**Exercise requirements:** Across the listing, count the lines that include the string "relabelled". Give nothing besides the number.

**Supplied material:**

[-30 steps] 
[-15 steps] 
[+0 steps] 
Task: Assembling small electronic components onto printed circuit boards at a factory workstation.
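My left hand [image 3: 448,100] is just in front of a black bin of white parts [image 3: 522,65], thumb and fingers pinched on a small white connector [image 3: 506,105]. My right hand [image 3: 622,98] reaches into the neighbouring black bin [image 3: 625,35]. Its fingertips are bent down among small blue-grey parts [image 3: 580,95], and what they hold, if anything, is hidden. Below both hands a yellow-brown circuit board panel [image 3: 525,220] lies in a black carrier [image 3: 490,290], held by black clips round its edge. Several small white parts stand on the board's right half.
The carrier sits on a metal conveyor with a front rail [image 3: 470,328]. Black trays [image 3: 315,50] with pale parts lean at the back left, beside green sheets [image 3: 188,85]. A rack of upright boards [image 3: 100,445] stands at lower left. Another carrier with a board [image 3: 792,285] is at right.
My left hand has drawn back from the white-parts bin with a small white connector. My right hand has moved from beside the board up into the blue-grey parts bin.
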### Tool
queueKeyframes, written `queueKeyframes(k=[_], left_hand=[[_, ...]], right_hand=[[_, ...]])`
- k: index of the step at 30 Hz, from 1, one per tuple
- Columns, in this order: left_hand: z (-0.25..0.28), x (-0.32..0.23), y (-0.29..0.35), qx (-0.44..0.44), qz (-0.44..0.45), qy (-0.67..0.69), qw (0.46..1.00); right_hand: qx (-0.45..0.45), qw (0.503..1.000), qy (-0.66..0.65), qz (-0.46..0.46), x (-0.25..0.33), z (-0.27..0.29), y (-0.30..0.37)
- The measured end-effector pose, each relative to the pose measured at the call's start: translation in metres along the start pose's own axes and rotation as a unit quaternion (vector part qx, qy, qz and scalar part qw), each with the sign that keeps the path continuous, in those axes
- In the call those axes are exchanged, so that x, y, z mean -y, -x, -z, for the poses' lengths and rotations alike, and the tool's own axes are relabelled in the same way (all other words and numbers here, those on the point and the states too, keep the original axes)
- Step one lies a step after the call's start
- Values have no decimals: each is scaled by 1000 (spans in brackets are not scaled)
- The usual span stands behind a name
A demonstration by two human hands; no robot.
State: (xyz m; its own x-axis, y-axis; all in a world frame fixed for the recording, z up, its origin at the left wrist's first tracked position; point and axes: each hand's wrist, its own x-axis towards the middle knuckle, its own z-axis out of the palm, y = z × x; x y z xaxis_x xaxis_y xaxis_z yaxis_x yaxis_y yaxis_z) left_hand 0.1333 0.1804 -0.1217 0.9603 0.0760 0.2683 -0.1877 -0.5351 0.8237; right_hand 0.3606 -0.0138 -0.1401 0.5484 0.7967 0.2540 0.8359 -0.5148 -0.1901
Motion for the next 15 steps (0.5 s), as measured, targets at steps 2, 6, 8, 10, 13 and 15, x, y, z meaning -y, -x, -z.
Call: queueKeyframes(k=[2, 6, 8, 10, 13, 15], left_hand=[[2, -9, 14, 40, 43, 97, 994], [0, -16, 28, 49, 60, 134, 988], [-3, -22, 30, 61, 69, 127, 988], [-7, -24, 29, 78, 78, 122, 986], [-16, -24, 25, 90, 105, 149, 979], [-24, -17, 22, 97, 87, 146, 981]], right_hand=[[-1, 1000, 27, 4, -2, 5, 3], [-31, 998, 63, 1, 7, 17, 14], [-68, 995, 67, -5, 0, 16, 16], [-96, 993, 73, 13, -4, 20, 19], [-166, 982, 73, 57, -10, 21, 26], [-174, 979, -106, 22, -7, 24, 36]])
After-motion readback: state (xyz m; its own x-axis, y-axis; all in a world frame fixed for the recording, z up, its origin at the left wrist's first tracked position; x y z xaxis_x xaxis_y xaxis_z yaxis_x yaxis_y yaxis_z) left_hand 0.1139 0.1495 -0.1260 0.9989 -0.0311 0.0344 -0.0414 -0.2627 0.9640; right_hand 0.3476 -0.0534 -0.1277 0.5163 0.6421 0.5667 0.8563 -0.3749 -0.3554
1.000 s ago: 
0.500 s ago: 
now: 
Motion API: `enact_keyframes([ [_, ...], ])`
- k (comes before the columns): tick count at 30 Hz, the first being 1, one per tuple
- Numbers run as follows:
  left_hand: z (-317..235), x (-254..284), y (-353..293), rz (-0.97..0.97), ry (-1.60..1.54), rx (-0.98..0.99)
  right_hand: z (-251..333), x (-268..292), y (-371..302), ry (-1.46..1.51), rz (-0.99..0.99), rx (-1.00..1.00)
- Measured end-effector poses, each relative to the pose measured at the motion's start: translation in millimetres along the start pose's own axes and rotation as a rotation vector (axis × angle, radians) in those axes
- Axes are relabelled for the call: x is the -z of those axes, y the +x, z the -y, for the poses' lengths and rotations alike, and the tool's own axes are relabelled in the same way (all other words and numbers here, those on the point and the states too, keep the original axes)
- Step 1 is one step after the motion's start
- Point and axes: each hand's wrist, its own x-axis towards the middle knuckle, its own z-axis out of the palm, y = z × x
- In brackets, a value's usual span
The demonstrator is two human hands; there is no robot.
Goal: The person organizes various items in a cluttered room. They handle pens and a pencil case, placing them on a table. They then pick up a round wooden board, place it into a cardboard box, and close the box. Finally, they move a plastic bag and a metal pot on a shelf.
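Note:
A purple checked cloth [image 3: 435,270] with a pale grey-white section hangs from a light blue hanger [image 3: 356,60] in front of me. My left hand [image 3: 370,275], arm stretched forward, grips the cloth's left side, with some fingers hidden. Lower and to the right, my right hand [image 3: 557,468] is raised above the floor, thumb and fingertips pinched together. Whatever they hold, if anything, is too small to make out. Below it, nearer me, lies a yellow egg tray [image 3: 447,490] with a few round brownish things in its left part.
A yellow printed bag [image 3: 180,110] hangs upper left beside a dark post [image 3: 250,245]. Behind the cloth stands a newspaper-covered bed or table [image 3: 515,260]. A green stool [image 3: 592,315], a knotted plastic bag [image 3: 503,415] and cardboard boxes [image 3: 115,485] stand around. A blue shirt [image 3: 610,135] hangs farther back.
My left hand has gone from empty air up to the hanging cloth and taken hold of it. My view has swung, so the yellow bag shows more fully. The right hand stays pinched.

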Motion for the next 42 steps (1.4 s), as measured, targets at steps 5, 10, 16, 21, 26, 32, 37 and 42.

**Answer section:** 2